Fairchild & MacKinnon (2009) noted that a mediation model is one that seeks to identify and explain the mechanism or process that underlies an observed relationship between an independent variable and a dependent variable via the inclusion of a third explanatory variable, known as a mediator variable.

In mediation analysis, the most common tests of the indirect effect are extensions of the Sobel’s test, which are ratios of the effect size and the standard error of the indirect effect. The indirect effect size in the single-mediator model may be calculated in two ways, as either product of coefficient, âb̂ or difference of coefficient ĉ − ĉ′. The value of the mediated or indirect effect estimated by taking the difference in the coefficients, ĉ − ĉ′, is said to corresponds to the reduction in the independent variable effect on the dependent variable when adjusted for the mediator.

There are three principal versions of the "Sobel test": one that adds the third denominator term, ; by Aroian, (1947) popularized by Baron & Kenny; one that subtracts the third variable by Goodman, (1960), and one that does not include the third variable at all generally referred to as Sobel test by Sobel (1982). Aroian version of the Sobel test was recommended in Baron and Kenny (1986) because it does not make the unnecessary assumption that the product of Sa and Sb is vanishingly small. The Goodman version of the test subtracts the third term for an unbiased estimate of the variance of the mediated effect, but according to Preacher & Leonardelli (2010), this can sometimes have the unfortunate effect of yielding a negative variance estimate. Again, these Sobel’s test have only been applied to single mediation models. It is still uncertain how the tests will fare when extended to accommodate more than one mediator variables

Purpose of the study

The purpose of the study are:

1.    To obtain the coefficients of double mediation using the product of their unstandardised regression coefficients, and the difference of the regression coefficients and compare the results.
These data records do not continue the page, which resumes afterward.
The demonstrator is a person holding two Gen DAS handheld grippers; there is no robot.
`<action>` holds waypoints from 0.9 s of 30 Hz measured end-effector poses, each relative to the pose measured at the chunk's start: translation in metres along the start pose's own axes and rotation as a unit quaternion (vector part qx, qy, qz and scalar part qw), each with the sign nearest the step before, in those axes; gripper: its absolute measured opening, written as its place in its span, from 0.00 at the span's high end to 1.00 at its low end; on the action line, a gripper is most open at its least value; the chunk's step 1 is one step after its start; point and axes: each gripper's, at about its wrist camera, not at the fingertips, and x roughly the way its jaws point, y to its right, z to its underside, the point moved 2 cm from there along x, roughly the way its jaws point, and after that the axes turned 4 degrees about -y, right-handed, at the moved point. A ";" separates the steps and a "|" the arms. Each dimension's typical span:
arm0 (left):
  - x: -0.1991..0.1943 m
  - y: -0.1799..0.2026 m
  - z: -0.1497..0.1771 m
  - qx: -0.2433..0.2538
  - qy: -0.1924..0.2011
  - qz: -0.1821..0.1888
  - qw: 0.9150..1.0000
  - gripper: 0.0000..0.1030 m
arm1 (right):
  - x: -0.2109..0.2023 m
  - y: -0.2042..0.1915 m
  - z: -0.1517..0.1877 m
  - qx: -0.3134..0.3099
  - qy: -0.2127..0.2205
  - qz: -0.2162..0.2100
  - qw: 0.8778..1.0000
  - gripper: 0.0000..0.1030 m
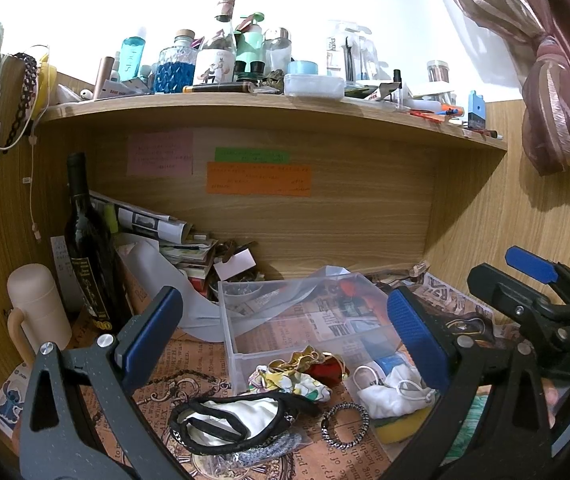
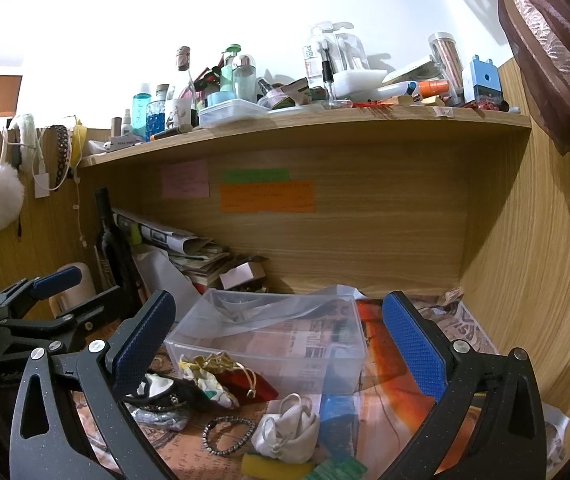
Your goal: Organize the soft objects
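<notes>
A clear plastic box [image 1: 305,312] [image 2: 273,340] stands open on the desk mat. In front of it lie soft items: a black-and-white sleep mask [image 1: 237,420] [image 2: 161,392], a floral scrunchie [image 1: 293,380] [image 2: 213,388], a red pouch [image 1: 327,370] [image 2: 253,384], a white face mask [image 1: 393,394] [image 2: 289,432], a yellow sponge [image 1: 401,428] [image 2: 273,468] and a bead bracelet [image 1: 345,426] [image 2: 227,436]. My left gripper [image 1: 285,340] is open above them. My right gripper [image 2: 281,344] is open and empty, over the box front; it also shows in the left wrist view [image 1: 533,280].
A dark wine bottle [image 1: 89,248], a cream flask [image 1: 37,308] and stacked papers [image 1: 173,240] crowd the back left. A shelf [image 1: 245,108] above carries many bottles and jars. Wood panels close the right side. A curtain [image 1: 557,92] hangs at upper right.
</notes>
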 end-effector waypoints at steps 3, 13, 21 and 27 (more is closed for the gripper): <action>0.000 0.000 0.000 0.000 0.000 0.000 1.000 0.00 | 0.000 0.000 0.000 0.001 0.000 -0.001 1.000 0.00; -0.001 -0.001 -0.001 0.000 0.001 -0.001 1.000 0.00 | -0.002 -0.002 0.001 0.000 0.004 -0.004 1.000 0.00; -0.001 -0.001 -0.001 0.000 0.001 0.000 1.000 0.00 | -0.002 -0.002 0.001 0.000 0.004 -0.004 1.000 0.00; -0.001 -0.001 -0.001 -0.001 0.001 0.000 1.000 0.00 | -0.002 -0.002 0.001 0.000 0.003 -0.004 1.000 0.00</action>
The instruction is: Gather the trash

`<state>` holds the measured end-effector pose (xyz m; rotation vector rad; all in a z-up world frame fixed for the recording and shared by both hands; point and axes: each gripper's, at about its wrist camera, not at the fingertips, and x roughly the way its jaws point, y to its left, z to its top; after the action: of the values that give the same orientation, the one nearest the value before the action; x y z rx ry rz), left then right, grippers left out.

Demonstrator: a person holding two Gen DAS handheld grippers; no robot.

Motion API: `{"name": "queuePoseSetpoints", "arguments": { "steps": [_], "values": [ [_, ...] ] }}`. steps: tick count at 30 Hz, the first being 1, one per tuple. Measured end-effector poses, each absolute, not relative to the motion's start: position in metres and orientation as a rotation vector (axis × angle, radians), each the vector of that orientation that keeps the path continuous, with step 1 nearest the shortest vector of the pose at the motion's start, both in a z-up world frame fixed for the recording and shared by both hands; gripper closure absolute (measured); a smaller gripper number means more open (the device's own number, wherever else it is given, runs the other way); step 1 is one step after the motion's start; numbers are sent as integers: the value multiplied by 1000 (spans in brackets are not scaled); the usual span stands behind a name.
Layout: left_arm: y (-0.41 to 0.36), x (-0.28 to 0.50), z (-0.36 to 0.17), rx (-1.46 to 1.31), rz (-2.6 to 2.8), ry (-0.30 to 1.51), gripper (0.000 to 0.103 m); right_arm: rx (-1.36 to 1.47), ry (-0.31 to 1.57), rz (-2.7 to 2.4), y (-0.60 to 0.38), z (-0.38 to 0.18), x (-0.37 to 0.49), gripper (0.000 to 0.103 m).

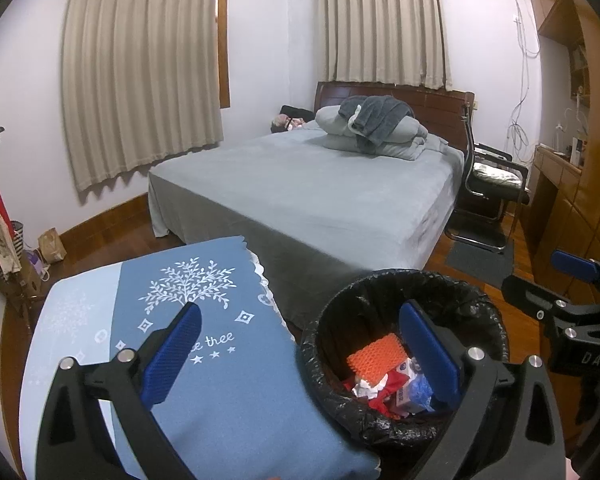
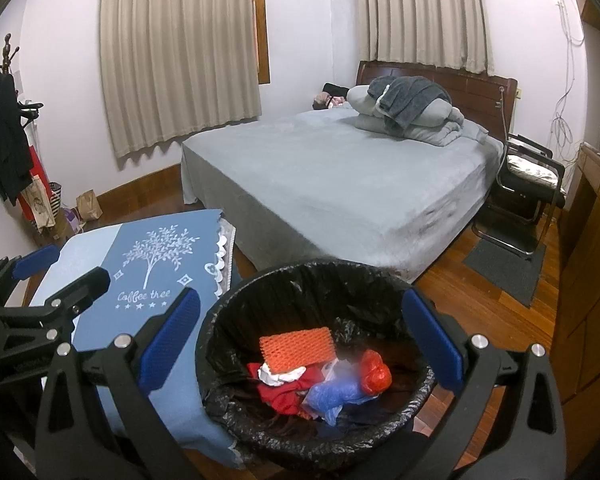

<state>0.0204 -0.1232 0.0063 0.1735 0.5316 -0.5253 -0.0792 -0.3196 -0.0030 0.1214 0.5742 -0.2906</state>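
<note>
Your left tool (image 1: 300, 356) is spread wide and holds nothing, one finger above the blue-clothed counter (image 1: 220, 400), the other over the bin (image 1: 492, 320). Your right tool (image 2: 302, 338) is also wide open and empty, straddling the bin's (image 2: 220, 320) rim. The black-lined bin stands on the floor against the counter's right edge, holding an orange foam net (image 2: 296, 346), red and blue wrappers.

Soft, even indoor light, slightly dim; strong fisheye bending with black vignetted corners; a small blurred patch in the black-lined round trash bin (image 2: 380, 280).
</note>
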Motion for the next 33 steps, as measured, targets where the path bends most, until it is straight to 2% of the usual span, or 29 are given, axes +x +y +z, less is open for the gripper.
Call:
{"name": "queuePoseSetpoints", "arguments": {
  "steps": [33],
  "values": [
    [-121, 22, 4, 174, -523, 534, 6, 121, 576, -292, -320, -1, -78, 5]
  ]
}}
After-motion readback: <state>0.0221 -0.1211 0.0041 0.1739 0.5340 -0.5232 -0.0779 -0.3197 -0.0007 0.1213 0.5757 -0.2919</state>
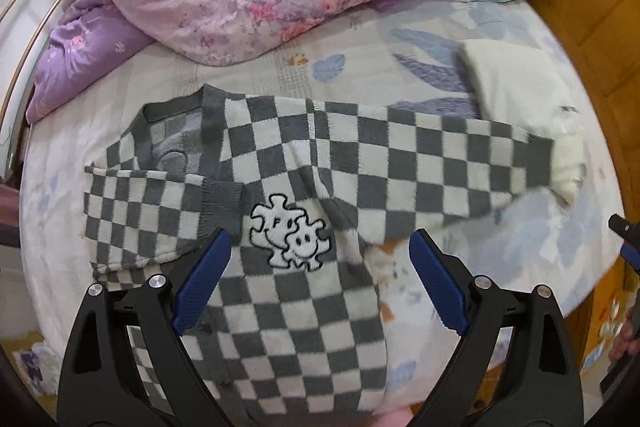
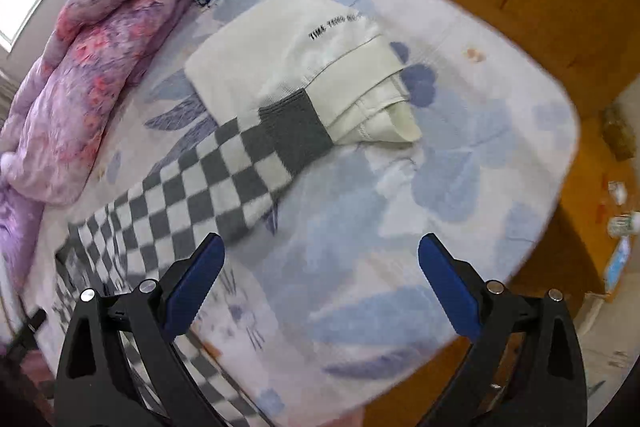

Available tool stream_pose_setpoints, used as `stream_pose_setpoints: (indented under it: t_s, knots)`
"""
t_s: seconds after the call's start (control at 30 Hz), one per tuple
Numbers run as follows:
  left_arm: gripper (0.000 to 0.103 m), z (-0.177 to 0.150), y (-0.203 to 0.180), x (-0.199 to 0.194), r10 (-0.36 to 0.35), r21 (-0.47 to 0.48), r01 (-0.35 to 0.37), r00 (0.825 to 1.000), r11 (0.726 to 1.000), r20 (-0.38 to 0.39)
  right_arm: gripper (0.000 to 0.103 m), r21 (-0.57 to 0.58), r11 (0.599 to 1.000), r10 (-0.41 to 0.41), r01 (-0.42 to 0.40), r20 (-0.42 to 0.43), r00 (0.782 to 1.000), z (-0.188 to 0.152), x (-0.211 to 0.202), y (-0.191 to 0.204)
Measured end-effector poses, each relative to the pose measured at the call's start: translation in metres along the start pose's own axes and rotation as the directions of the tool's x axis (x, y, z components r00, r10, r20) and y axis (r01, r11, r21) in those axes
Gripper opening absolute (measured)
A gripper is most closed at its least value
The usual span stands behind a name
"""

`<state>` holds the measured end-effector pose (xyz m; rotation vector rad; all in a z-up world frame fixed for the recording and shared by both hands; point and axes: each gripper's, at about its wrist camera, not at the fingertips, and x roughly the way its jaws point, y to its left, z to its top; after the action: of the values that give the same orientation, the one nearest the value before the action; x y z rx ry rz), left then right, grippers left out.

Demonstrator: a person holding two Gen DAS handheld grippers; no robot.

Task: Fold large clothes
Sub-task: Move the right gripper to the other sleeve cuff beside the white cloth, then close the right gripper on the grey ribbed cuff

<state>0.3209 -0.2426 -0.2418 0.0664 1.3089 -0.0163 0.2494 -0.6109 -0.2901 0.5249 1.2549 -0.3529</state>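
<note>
The checkered cardigan [image 1: 304, 163] lies spread flat on the bed [image 1: 360, 79], one sleeve folded across its chest, the other extended with its cuff on the folded white garment [image 2: 288, 55]. The left claw [image 1: 320, 247] and right claw [image 2: 320, 251] both hover above the bed, jaws spread wide, gripping nothing.

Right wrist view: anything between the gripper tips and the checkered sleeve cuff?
In the right wrist view, only bare floral bedsheet lies between the open right gripper and the checkered sleeve's grey cuff, which rests on the folded cream garment.
</note>
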Motion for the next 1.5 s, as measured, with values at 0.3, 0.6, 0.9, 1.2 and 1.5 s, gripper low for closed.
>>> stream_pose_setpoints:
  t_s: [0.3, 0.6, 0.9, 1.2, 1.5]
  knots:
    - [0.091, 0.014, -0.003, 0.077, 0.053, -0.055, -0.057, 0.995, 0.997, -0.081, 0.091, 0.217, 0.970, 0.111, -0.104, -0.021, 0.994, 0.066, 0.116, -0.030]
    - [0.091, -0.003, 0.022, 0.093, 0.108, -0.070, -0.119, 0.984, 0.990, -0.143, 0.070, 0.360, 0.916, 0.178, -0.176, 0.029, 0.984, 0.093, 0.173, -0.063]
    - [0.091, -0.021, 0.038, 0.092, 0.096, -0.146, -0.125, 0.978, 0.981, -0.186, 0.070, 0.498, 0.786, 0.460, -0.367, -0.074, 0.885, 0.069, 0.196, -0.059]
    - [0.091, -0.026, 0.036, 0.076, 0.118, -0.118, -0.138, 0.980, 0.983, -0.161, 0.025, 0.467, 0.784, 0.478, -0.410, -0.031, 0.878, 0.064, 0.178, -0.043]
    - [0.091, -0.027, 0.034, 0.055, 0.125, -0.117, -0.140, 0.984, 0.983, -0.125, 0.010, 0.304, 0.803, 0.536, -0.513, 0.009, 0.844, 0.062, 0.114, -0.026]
2.    To conduct the Sobel’s test, Aroian test and Goodman test of indirect effect for a double mediator and compare their results

3.    To propose an extension of the Sobel’s test, Aroian test and Goodman test of indirect effect for two mediator models and compare their results

2. Literature Review

Several studies have been carried out on mediation, economic variables, and unemployment and government expenditure. Some of such studies are reviewed.

Tunah (2010) studied the macroeconomic variables which affects unemployment for Turkey. Quarterly data from 2000 to 2008 was used in the study. Augment Dickey Fuller test (ADF), Phillip-Perron test, Johansen’s cointegration, and granger causality techniques were used for analysis. The results of the study showed that there is a significant impact of real GDP, consumer price index and previous unemployment rate on the unemployment rate. Whereas real effective exchange rate has no impact on the unemployment.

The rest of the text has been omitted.